La mafia borghese di Messina Denaro: niente lupare, ma politici, manager, massoni e imprese a caccia di finanziamenti pubblici

RINO GIACALONE

TRAPANI. Sfogliando pagine conservate nell’Archivio di Stato o quelle anche di recenti sentenze di condanna, si scopre il comune denominatore che unisce questa terra trapanese, incastonata nella Sicilia più occidentale, a cavallo di tre secoli: la sommersione del potere mafioso. Le commistioni con i poteri pubblici, sia quando erano teste coronate a governare, sia quando l’Italia è rinata repubblicana e democratica. Trapani e quella incarnata cultura secondo la quale la mafia non esiste. Ancora più forte questa certezza quando arrivano certe condanne, per corruzione o collusione: accadde nel 1908 quando per peculato fu condannato il ministro, e massone, Nunzio Nasi; è accaduto ai nostri giorni, quando qualche settimana addietro è diventata definitiva la condanna a sei anni per concorso esterno in associazione mafiosa dell’ex sottosegretario berlusconiano Tonino D’Alì, oggi detenuto a Milano. D’Alì i Messina Denaro li conosce bene, erano i suoi campieri nel suo latifondo di Castelvetrano. Tra questi secoli si cela il potere mafioso trapanese, esistito avendo la capacità di far negare la sua esistenza. La mafia qui non la trovi mai nelle campagne, come a Corleone, ma dentro i palazzi anche nobiliari. Cosa Nostra da queste parti ottiene quello che vuole senza sparare, fa affari con gli appalti e si siede nei salotti che contano.
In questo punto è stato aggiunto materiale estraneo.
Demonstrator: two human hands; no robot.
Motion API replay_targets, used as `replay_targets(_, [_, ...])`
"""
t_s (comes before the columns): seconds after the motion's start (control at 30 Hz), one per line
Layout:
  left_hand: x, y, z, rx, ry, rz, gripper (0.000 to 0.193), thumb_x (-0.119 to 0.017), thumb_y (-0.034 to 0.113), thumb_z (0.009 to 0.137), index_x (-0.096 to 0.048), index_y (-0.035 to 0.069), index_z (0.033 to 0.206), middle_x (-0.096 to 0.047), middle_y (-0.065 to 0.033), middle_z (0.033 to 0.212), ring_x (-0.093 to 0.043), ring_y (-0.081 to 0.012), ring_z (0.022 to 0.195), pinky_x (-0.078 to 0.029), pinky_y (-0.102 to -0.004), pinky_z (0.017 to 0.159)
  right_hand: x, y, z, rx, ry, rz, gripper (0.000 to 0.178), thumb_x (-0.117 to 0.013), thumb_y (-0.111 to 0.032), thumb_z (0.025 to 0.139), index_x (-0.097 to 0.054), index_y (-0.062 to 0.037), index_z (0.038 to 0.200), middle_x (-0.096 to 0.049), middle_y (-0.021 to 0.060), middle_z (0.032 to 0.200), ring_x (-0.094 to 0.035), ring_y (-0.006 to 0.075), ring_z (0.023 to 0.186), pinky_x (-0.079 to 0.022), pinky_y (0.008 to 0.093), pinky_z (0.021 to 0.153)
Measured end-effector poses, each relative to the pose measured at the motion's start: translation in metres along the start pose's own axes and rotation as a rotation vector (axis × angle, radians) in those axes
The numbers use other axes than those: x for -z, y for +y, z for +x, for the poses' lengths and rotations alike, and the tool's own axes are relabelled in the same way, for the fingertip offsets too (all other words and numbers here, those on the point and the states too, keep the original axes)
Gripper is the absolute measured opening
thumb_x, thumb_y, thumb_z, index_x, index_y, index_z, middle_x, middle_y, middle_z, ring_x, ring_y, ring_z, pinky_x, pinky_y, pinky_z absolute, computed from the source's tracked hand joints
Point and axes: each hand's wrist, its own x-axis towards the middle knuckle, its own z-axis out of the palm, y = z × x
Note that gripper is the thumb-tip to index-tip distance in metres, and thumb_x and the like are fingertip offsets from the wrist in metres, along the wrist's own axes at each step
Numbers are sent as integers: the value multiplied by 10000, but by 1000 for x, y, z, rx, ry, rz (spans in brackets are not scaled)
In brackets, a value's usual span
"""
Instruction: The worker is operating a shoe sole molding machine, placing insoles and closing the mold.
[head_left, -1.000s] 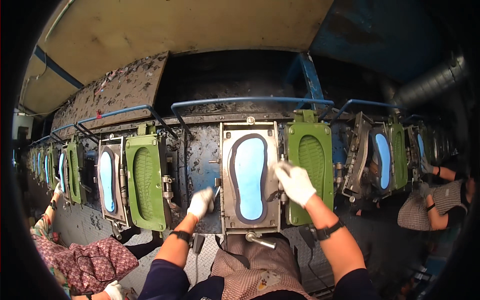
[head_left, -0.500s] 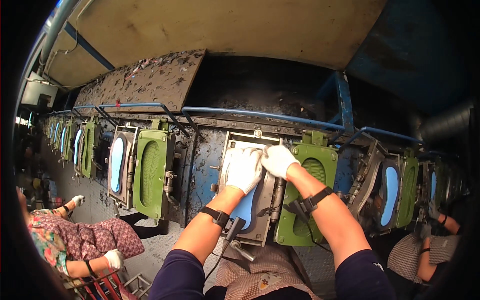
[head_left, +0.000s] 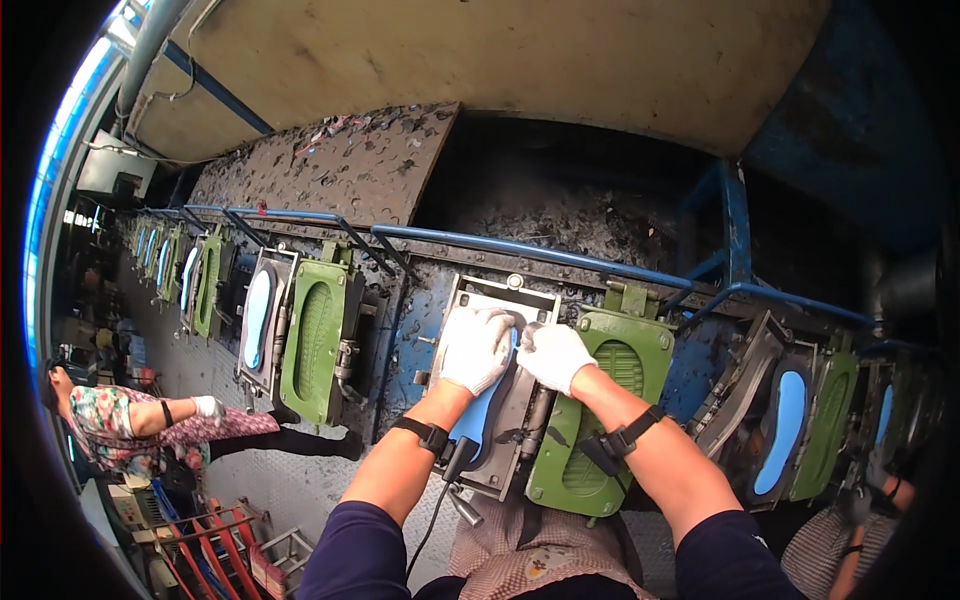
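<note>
A blue sole-shaped piece (head_left: pixel 482 416) with a dark border lies in the open metal mould (head_left: pixel 507 455) in front of me. My left hand (head_left: pixel 477 350), in a white glove, is closed over the upper left side of this piece. Close by on the right, my right hand (head_left: pixel 552 355), also gloved, has its fingers pinched at the piece's upper right edge. The fingertips are dirty, and whatever they grip is hidden. To the right, the green mould lid (head_left: pixel 585 470) stands hinged open beneath my right forearm.
More moulds with blue soles (head_left: pixel 258 318) and green lids (head_left: pixel 318 340) line both sides. A blue rail (head_left: pixel 530 252) runs behind them. Co-workers stand at left (head_left: pixel 160 425) and right (head_left: pixel 830 545). A metal handle (head_left: pixel 466 508) sticks out below my mould.
My view has tilted. Both hands have shifted down along the mould, and the right hand's fingers are now lower at the sole's edge. The co-worker at left has changed posture.
</note>
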Motion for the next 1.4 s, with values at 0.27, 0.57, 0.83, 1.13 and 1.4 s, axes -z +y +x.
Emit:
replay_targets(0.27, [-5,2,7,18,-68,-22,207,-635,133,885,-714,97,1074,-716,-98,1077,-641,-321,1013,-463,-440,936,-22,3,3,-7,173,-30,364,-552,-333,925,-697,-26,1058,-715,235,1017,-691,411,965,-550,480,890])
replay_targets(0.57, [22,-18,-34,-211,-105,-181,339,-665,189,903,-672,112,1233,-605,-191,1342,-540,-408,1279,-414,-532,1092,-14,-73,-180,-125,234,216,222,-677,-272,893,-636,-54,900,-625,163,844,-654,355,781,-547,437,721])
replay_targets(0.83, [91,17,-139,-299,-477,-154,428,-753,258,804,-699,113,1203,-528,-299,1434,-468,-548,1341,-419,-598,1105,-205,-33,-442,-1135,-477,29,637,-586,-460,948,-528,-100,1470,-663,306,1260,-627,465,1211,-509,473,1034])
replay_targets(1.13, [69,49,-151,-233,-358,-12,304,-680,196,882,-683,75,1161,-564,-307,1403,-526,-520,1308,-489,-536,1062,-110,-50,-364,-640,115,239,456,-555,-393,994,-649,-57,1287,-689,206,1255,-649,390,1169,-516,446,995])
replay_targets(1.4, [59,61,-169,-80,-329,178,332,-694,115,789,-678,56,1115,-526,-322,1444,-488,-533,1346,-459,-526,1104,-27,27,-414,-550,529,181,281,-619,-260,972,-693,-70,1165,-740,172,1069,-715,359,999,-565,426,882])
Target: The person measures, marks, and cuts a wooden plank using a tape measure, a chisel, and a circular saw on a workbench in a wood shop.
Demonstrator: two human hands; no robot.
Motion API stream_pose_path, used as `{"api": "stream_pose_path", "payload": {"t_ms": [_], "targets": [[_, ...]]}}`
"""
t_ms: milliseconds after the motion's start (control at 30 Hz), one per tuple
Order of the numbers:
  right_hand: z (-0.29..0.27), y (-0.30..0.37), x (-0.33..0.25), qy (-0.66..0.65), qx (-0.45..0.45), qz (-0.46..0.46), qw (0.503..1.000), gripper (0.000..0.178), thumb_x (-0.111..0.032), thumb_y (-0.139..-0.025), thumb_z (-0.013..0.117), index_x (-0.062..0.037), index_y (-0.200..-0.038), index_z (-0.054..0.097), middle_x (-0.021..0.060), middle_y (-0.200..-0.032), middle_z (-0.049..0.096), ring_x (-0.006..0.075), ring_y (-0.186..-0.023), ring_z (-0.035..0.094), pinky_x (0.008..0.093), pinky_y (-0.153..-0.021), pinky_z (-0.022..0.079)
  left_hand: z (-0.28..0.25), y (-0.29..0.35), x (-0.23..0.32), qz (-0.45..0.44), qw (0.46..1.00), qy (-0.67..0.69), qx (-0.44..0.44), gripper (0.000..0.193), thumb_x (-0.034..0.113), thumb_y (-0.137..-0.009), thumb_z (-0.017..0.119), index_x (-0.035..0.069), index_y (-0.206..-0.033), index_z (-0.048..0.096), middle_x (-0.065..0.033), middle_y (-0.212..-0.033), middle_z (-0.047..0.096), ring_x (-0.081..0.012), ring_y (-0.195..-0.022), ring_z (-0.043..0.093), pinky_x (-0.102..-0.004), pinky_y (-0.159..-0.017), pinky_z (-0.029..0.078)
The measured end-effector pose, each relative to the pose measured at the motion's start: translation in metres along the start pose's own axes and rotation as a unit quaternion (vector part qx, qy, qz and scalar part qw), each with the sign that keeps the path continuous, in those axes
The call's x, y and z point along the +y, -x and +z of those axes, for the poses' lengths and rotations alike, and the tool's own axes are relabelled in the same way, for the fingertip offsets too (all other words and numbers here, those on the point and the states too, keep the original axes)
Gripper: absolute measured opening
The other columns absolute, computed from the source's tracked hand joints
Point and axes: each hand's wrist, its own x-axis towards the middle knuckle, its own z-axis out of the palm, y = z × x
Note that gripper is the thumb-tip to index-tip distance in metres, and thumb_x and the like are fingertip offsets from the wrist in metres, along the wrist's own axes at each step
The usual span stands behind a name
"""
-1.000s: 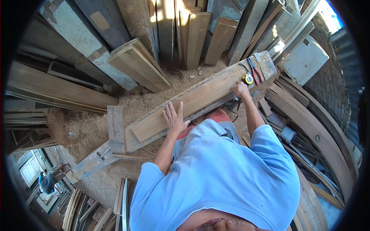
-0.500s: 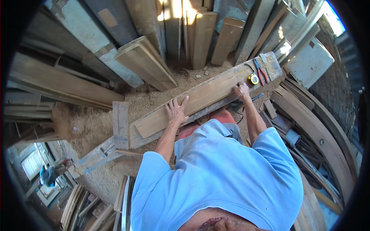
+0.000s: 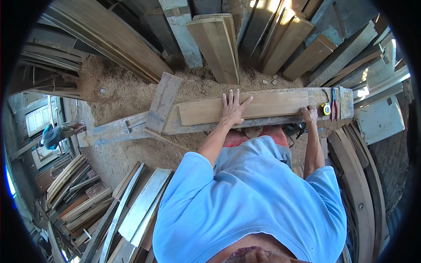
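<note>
A pale wooden plank (image 3: pixel 263 106) lies lengthwise on a long, worn grey beam (image 3: pixel 131 127). My left hand (image 3: pixel 233 108) presses flat on the middle of the plank, fingers spread. My right hand (image 3: pixel 309 115) sits with curled fingers at the plank's right end; whether it holds anything is too small to tell. Just right of it on the beam lie a yellow tape measure (image 3: pixel 325 108) and red-handled pliers (image 3: pixel 334 101). My blue shirt hides what is below the beam.
Sawdust (image 3: pixel 123 87) covers the ground beyond the beam. Boards lean all along the back (image 3: pixel 217 41), and a short grey board (image 3: pixel 162 101) lies across the beam. More planks are stacked at the lower left (image 3: pixel 131 206), curved timbers at the right (image 3: pixel 359 184). Another person (image 3: pixel 57 133) is at far left.
The view has swung, so the beam now runs nearly level. Both hands stay where they were on the plank.
</note>
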Motion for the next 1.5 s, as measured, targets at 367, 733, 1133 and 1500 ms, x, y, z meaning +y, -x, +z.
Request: {"api": "stream_pose_path", "payload": {"t_ms": [367,733,1133,1500], "targets": [[0.000,0.054,-0.040,-0.155,0.044,0.131,0.978,0.048,-0.022,-0.084,0.066,-0.0014,-0.128,0.069,0.0248,-0.115,0.074,0.0358,-0.112,0.071,0.0427,-0.097,0.054,0.043,0.088,-0.040,-0.108,0.983,0.100,0.113,0.096,0.038,-0.077,0.086,0.021,-0.160,0.040,-0.0330,-0.167,0.020,-0.0525,-0.156,0.015,-0.0632,-0.126,0.012],[0.005,0.116,-0.025,-0.077,-0.168,0.149,0.971,0.037,-0.030,-0.081,0.071,0.0009,-0.100,0.079,0.0246,-0.099,0.077,0.0347,-0.097,0.075,0.0415,-0.087,0.058,0.143,0.247,-0.260,-0.733,0.480,0.433,0.211,0.100,0.055,-0.086,0.079,-0.007,-0.151,0.034,-0.0245,-0.146,0.054,-0.0405,-0.129,0.057,-0.0591,-0.107,0.046],[-0.031,0.125,-0.071,-0.163,-0.134,0.090,0.973,0.036,-0.025,-0.086,0.066,0.0052,-0.103,0.075,0.0164,-0.084,0.075,0.0245,-0.078,0.072,0.0389,-0.074,0.057,0.122,0.228,-0.274,-0.292,0.453,0.721,0.436,0.033,0.010,-0.096,0.071,0.004,-0.125,0.057,-0.0053,-0.084,0.061,-0.0150,-0.059,0.056,-0.0342,-0.053,0.051],[-0.002,0.143,-0.190,-0.481,-0.305,0.106,0.815,0.039,-0.036,-0.097,0.072,-0.0013,-0.113,0.068,0.0077,-0.096,0.073,0.0140,-0.074,0.064,0.0313,-0.070,0.055,0.007,0.109,-0.074,-0.042,0.931,0.325,0.159,0.059,0.024,-0.095,0.065,0.002,-0.148,0.050,-0.0265,-0.114,0.070,-0.0460,-0.099,0.070,-0.0510,-0.088,0.056]]}}
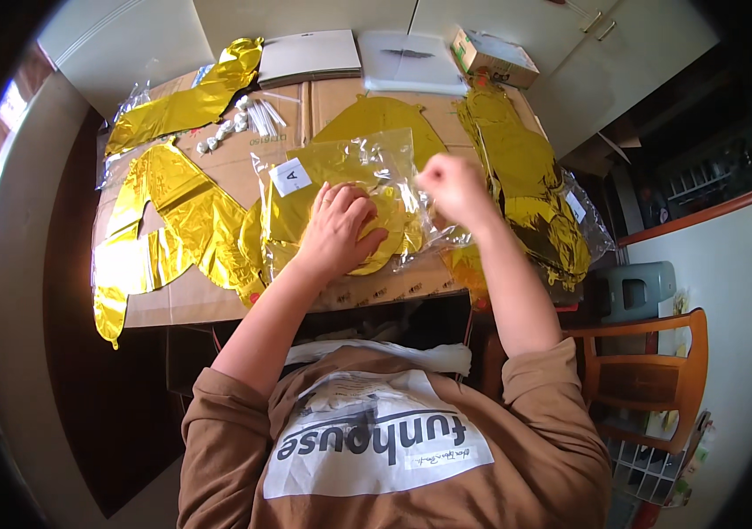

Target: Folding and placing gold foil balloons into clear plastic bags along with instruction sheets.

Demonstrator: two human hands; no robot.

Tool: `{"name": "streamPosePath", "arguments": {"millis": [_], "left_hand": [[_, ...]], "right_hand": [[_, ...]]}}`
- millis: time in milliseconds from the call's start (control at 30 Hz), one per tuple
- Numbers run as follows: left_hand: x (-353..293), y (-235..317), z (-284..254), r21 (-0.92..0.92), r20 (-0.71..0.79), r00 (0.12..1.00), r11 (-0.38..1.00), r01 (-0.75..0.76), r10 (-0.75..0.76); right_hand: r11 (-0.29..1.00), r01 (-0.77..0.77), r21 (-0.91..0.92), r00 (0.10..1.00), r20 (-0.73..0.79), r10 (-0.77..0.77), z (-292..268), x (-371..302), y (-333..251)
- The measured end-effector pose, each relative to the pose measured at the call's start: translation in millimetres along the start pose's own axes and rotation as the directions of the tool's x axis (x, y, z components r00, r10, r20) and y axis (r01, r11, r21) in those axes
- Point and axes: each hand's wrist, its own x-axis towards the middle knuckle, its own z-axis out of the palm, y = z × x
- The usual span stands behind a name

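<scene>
In front of me a clear plastic bag [389,150] with a white label [290,177] lies over a gold foil balloon [380,117]. My left hand [340,225] rests on the bag, fingers fairly flat and a little apart. At the bag's right edge is my right hand [460,189], its fingers curled closed and slightly blurred; what they hold, if anything, is hidden. Left of the bag, a flat gold foil balloon [186,198] hangs partly over the table's front edge. A pile of gold foil balloons [517,154] lies to the right.
Cardboard [190,304] covers the table. White sticks [263,116] and small white bundles [221,132] lie at the back left, near another gold foil piece [186,104]. Behind stand white sheets [310,57], a translucent flat container [413,66] and a carton [492,57]. A wooden chair [693,375] stands right.
</scene>
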Motion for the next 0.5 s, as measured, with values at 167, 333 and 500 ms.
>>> {"name": "streamPosePath", "arguments": {"millis": [167,333,500], "left_hand": [[0,-2,-1,-0.068,0.028,1.000,0.998,-0.011,0.013],[-1,-2,-1,-0.042,0.029,1.000,0.999,0.007,-0.006],[3,-1,0,-0.045,0.033,0.999,0.999,-0.017,0.018]], "right_hand": [[0.968,-0.202,0.147,0.979,0.043,0.198,-20,17,57],[0.959,0.002,0.284,0.999,0.033,-0.012,-42,12,11],[0.808,0.267,-0.526,0.962,0.088,-0.260,-7,40,-40]]}}
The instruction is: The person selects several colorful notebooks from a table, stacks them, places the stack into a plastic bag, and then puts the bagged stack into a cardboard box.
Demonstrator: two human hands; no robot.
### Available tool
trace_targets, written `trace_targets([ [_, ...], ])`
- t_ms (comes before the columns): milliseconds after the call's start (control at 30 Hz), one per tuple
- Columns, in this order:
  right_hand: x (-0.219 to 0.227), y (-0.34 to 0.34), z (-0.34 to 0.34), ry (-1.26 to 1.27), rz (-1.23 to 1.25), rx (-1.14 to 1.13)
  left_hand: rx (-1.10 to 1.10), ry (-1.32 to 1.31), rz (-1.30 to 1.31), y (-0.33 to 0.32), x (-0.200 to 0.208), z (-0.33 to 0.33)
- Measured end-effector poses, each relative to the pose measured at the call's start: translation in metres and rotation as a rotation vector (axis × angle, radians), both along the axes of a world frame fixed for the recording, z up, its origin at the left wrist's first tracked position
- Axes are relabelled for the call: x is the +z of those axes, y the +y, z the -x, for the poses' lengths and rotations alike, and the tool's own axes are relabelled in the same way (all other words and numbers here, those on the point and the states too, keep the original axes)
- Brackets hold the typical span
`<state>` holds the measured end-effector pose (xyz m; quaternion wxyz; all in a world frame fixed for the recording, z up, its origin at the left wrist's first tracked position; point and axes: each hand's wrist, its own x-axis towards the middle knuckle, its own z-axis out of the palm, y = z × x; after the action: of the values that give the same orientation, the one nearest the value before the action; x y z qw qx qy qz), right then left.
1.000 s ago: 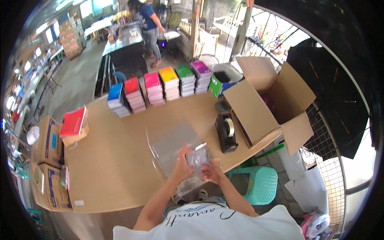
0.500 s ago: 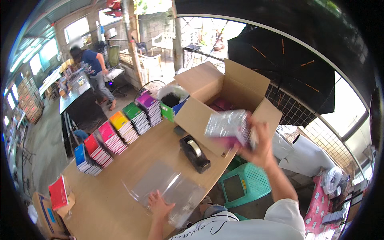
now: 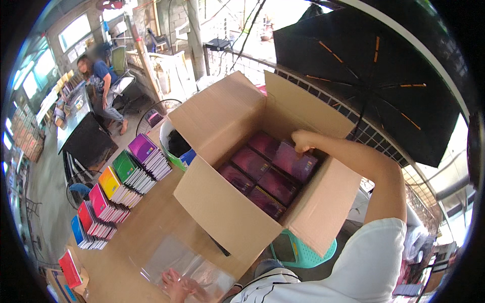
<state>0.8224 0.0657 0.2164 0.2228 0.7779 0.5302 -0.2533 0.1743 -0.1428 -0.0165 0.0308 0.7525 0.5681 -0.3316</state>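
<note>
Inside the open cardboard box (image 3: 230, 202), my right hand (image 3: 303, 142) is closed on the upper edge of a plastic-wrapped pack of purple notebooks (image 3: 295, 161). Several other purple notebook packs (image 3: 251, 162) lie beside it in rows, covers up. My right arm reaches over the box's right flap. Low on the table, my left hand (image 3: 178, 284) rests on clear plastic bags (image 3: 207, 270), its thumb apart from the fingers. Glare on the plastic blurs the fingertips.
Colour-sorted notebook stacks (image 3: 113, 185) line the table's (image 3: 146, 222) far left edge. A red notebook (image 3: 69, 268) lies at the near left corner. Under the box stands a green plastic stool (image 3: 303, 251). A black umbrella (image 3: 348, 76) spreads behind; a co-worker (image 3: 102, 81) sits farther left.
My right hand has carried the wrapped notebook pack from above the front flap down into the box. The box looms larger as the view shifted, and its flap now hides most of the tape dispenser.
</note>
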Motion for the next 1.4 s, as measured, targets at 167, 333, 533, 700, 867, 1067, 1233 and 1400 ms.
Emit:
trace_targets([
  [167,-0.062,-0.002,-0.010,-0.201,-0.171,0.484,0.041,-0.191,-0.144,-0.013,-0.051,0.034],
  [333,-0.113,0.008,-0.031,-0.112,0.046,0.669,0.383,-0.599,-0.160,-0.013,-0.015,0.009],
  [533,0.005,0.031,0.065,-0.159,0.000,0.431,0.378,-0.559,-0.265,-0.014,-0.001,0.007],
  [700,0.167,-0.005,0.254,0.637,-0.270,0.852,0.510,-0.528,-0.061,-0.007,0.069,0.005],
  [867,0.144,-0.021,0.470,0.622,0.033,1.636,0.403,-0.605,-0.027,0.005,0.046,0.035],
  [1067,0.023,-0.024,0.618,0.444,0.280,1.878,0.208,-1.516,0.094,0.042,0.006,0.123],
  [1233,0.004,-0.031,0.676,0.520,0.361,1.540,0.331,-1.474,-1.189,0.163,0.083,0.280],
  [1400,-0.038,0.035,0.696,0.626,-0.148,1.367,0.380,-0.836,-0.990,0.258,0.146,0.376],
])
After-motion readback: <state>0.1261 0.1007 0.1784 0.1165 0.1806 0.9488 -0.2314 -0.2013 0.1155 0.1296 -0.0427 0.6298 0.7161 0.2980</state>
Ma a Trapani la mafia non esiste. Lo disse un sindaco nel 1985 dinanzi ai corpi straziati della strage di Pizzolungo. La mafia è una meteora che si vede quando uccide (si legge in un giornale del 1864) o è un Uffizio (come scrisse nel 1838 il prefetto Ulloa) dinanzi al quale tanti si prostrano anche per certe fratellanze. Sembra la descrizione che viene fuori ancora oggi dalle carte delle indagini su Matteo Messina Denaro: mafia, politica, massoneria e talvolta anche la Chiesa. I due più famigerati Messina Denaro, Francesco e Matteo, padre e figlio, avrebbero trascorso la loro prima parte della latitanza nella canonica di una chiesa di Calatafimi. Negli anni ’80 ci sono le parole di Giovanni Falcone e Paolo Borsellino. Conoscono bene Trapani, Falcone qui cominciò la carriera, Borsellino è stato procuratore a Marsala: a Palermo, raccontarono, c’è la mafia militare; a Trapani quella economica. A Trapani non ci sono coppole e lupare, ma manager, imprenditori, anche non punciuti ma legati a Cosa Nostra, da pari, senza sudditanza. A metà degli anni ’80 la Squadra Mobile scopre dietro la copertura di un circolo culturale la sede di alcune logge massoniche segrete: tra gli iscritti, mafiosi, professionisti, uomini delle istituzioni, dell’impresa e della finanza. Anni dopo un altro magistrato, Andrea Tarondo, in una requisitoria evidenzia un dato reale, l’assenza di denunce per estorsioni, «qui – affermò – le imprese pagano ma non il pizzo, semmai la quota associativa a Cosa Nostra, così da avere aperte tutte quelle porte che al contrario resterebbero loro chiuse». Qui la mafia è stata sempre legata alle sue origini, mantenendo la caratteristica della sommersione e la connotazione borghese, niente coppole ma uomini in grisaglia. La mafia, si legge in decine di sentenze, è fatta da latifondisti, imprenditori, politici scoperti essere uomini d’onore riservati.